Personal information
- Full name: George Davidson
- Born: 8 October 1898 Auckland, New Zealand
- Died: 25 September 1948 (aged 49) Piopio, New Zealand

Playing information
- Position: Wing
Club
| Years | Team | Pld | T | G | FG | P |
| 1917 | City Rovers | 1 | 0 | 0 | 0 | 0 |
| 1918–1919 | Maritime | 20 | 19 | 13 | 0 | 83 |
| 1922–1925 | City Rovers | 54 | 40 | 15 | 0 | 150 |
|  | Total | 75 | 59 | 28 | 0 | 233 |
Representative
| Years | Team | Pld | T | G | FG | P |
| 1918–1924 | Auckland | 15 | 17 | 2 | 0 | 55 |
- Source: RLP
- Relatives: Ben Davidson (brother) Bill Davidson (brother)

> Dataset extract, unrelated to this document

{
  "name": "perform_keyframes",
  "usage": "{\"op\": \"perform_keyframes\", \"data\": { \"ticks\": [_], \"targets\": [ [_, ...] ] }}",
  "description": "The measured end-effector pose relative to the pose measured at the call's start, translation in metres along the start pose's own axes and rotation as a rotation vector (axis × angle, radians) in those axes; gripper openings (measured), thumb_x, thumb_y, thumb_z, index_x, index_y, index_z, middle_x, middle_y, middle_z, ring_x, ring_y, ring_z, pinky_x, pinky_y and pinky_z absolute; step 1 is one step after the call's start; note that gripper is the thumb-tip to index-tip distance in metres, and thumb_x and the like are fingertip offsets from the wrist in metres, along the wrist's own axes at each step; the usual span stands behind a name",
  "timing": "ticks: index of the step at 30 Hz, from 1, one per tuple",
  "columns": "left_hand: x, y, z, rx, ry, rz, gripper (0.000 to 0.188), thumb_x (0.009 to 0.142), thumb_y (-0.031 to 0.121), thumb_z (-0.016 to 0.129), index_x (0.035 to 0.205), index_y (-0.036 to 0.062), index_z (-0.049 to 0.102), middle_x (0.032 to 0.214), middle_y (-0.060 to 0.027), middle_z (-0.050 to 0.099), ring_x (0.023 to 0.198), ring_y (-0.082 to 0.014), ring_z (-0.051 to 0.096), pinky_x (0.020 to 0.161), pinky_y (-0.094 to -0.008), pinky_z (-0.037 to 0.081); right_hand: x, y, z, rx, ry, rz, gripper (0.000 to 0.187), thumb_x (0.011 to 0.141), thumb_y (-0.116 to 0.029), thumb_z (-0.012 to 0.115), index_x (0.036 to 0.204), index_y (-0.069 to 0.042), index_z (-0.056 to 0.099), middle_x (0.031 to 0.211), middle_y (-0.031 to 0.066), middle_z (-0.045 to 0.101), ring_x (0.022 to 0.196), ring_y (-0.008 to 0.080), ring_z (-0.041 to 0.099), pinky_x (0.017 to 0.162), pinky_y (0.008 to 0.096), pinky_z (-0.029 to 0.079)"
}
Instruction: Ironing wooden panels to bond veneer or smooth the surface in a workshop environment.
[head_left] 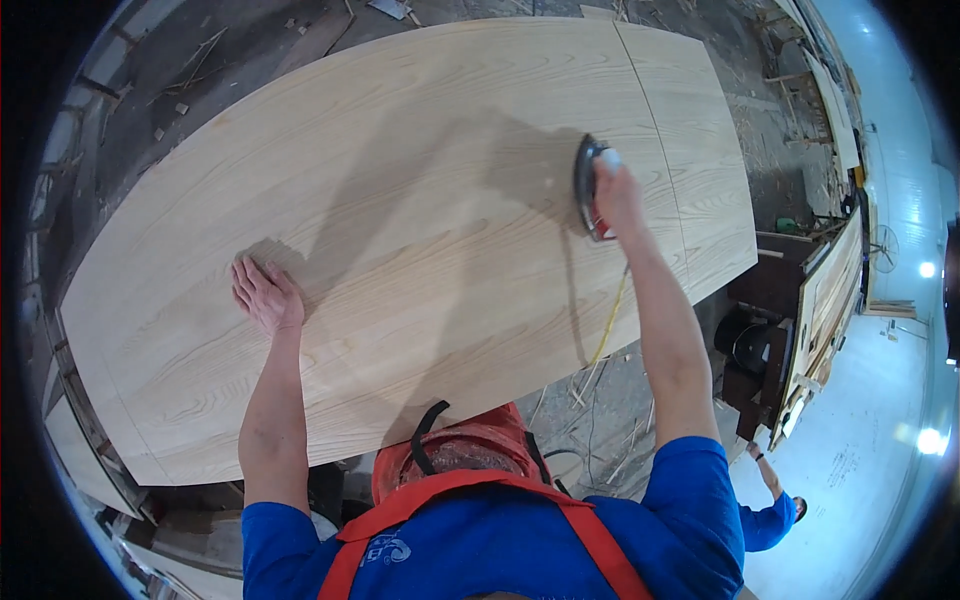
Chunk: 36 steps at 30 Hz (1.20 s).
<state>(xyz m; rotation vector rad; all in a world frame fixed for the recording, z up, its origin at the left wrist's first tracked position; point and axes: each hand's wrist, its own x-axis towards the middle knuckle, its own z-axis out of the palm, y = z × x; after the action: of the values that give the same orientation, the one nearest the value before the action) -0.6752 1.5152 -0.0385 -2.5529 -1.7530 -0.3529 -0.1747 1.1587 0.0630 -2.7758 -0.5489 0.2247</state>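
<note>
Blue shirt (480, 545), arms (670, 330) outstretched, left hand (268, 296) palm-down, right hand (617, 195) on iron (583, 182)

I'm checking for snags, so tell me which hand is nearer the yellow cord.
Right. The right hand, holding the iron, is just beyond the yellow cord; the left hand rests on the panel, far left of it.
</note>
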Motion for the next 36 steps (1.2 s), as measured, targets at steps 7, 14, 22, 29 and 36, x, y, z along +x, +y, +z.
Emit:
{"op": "perform_keyframes", "data": {
  "ticks": [7,14,22,29,36],
  "targets": [
    [0.002,-0.005,-0.001,0.037,-0.007,-0.007,0.062,0.110,0.042,0.044,0.159,0.0044,0.040,0.169,-0.0140,0.036,0.160,-0.0297,0.026,0.130,-0.0501,0.017,-0.008,0.013,-0.001,0.339,-0.102,0.432,0.078,0.109,-0.057,0.044,0.085,0.011,0.071,0.082,0.0344,0.070,0.086,0.0506,0.073,0.071,0.0571,0.056],
    [0.000,-0.015,0.001,0.048,0.011,-0.016,0.062,0.111,0.044,0.041,0.158,0.0044,0.041,0.169,-0.0146,0.037,0.159,-0.0301,0.028,0.130,-0.0499,0.018,-0.170,-0.116,0.052,0.298,-0.296,0.054,0.057,0.108,-0.047,0.052,0.092,0.006,0.068,0.081,0.0308,0.070,0.080,0.0491,0.071,0.068,0.0580,0.055],
    [0.000,-0.017,0.012,0.056,0.045,0.035,0.060,0.111,0.042,0.042,0.157,0.0038,0.043,0.166,-0.0148,0.041,0.156,-0.0303,0.034,0.128,-0.0498,0.024,-0.273,-0.147,0.050,0.306,-0.580,-0.320,0.048,0.107,-0.047,0.056,0.107,0.001,0.054,0.081,0.0288,0.071,0.080,0.0491,0.071,0.070,0.0593,0.055],
    [0.007,-0.040,0.023,0.094,0.094,0.118,0.058,0.111,0.040,0.044,0.154,0.0020,0.047,0.160,-0.0162,0.049,0.151,-0.0342,0.041,0.123,-0.0532,0.033,-0.186,-0.034,0.018,0.391,-0.226,-0.030,0.053,0.106,-0.048,0.056,0.100,0.005,0.061,0.089,0.0299,0.072,0.085,0.0537,0.068,0.074,0.0589,0.054],
    [0.012,-0.008,0.021,0.124,-0.012,-0.033,0.067,0.111,0.056,0.034,0.159,0.0104,0.045,0.166,-0.0085,0.044,0.156,-0.0253,0.036,0.127,-0.0470,0.026,-0.054,0.089,-0.038,0.320,0.100,0.392,0.068,0.109,-0.052,0.047,0.089,0.008,0.072,0.086,0.0348,0.069,0.088,0.0525,0.071,0.076,0.0579,0.055]
  ]
}}
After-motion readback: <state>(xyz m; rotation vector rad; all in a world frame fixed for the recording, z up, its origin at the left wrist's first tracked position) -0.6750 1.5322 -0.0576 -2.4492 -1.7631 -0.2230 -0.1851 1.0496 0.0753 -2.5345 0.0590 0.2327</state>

= George Davidson (athlete) =

NZ rugby league footballer & Olympic sprinter

George Davidson (8 October 1898 - 25 September 1948) was a New Zealand sprinter and rugby league player. He competed in the 1920 Summer Olympics and finished fifth in the 200 metres competition. He also participated in the 100 metres event where he was eliminated in the quarter-finals. His Olympic participation was hindered due to the time it took to travel from NZ to Belgium for the games. American athletic coach Ike Kelly said of Davidson that if he was able to coach him for 6 months, he would have turned him into a world champion.

Davidson's brothers Bill and Ben both represented New Zealand at rugby league, and George himself played for the City and Maritime clubs in the Auckland Rugby League competition and represented Auckland between 1919 and 1922. George was selected for the 1919 New Zealand tour of Australia but was unable to travel and was replaced by former All Black Dougie McGregor.

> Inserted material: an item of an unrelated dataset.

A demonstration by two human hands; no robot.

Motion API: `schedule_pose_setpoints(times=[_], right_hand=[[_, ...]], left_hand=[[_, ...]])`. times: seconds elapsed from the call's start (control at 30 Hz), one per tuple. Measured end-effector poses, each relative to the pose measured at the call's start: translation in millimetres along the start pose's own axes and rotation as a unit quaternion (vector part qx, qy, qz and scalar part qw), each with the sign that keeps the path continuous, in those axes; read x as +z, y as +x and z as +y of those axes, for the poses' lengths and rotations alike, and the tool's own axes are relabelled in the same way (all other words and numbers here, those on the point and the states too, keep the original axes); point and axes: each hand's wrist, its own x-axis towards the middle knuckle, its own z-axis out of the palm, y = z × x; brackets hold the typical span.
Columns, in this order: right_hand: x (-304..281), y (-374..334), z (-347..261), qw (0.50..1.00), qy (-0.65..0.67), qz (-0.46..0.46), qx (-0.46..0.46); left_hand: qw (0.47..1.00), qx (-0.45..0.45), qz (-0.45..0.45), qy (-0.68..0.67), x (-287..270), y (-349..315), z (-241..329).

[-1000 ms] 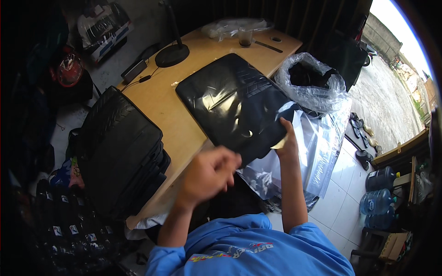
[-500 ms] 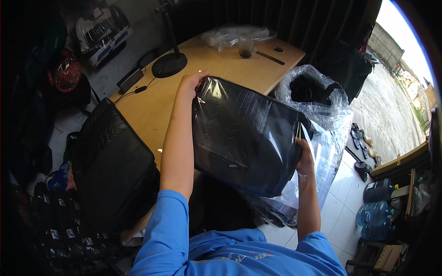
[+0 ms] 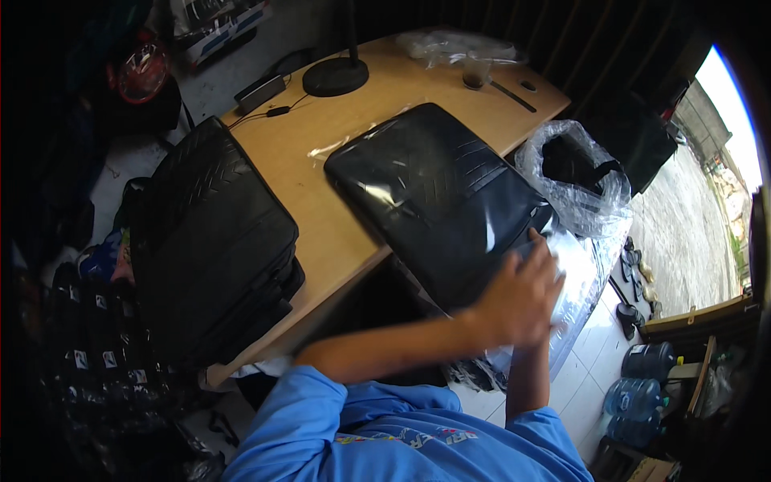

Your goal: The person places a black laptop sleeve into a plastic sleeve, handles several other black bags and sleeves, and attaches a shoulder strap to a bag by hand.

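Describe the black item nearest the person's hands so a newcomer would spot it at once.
From the light wooden table, look to its near edge, right of the dark stack. There is a flat black case, the blurred left hand by its lower-right corner. Unlike the stack, it gleams with bright reflections, as if in clear film.

A flat black rectangular bag [image 3: 430, 205] in clear plastic [image 3: 382, 194] bears slanted lines, stacked black rectangular bags [image 3: 217, 249] show chevrons, a blue short-sleeved shirt [image 3: 401, 454] has multicoloured print, and the wooden table [image 3: 281, 149] is light brown.
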Motion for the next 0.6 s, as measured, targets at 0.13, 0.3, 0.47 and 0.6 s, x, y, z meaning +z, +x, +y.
schedule_pose_setpoints(times=[0.13,0.3,0.47,0.6], right_hand=[[17,2,-49,0.7,0.483,0.028,0.526],[35,-8,-53,0.659,0.483,-0.101,0.568],[50,-38,-77,0.629,0.513,-0.139,0.567],[59,-55,-46,0.637,0.567,-0.129,0.506]], left_hand=[[0.986,-0.081,-0.137,0.042,-6,-63,54],[0.968,-0.134,-0.044,0.209,-45,-94,32],[0.935,-0.187,0.07,0.293,-45,-119,5],[0.956,-0.055,0.127,0.26,-60,-122,-8]])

George Davidson played for Maritime but after returning from the Antwerp Olympics he requested a transfer to join his brothers on the City Rovers team. Maritime opposed this but the Auckland Rugby League requested that they reconsider and during the 1922 season he was granted a transfer.

He was associated with Sharland and Company Limited for 21 years before leaving in February 1938.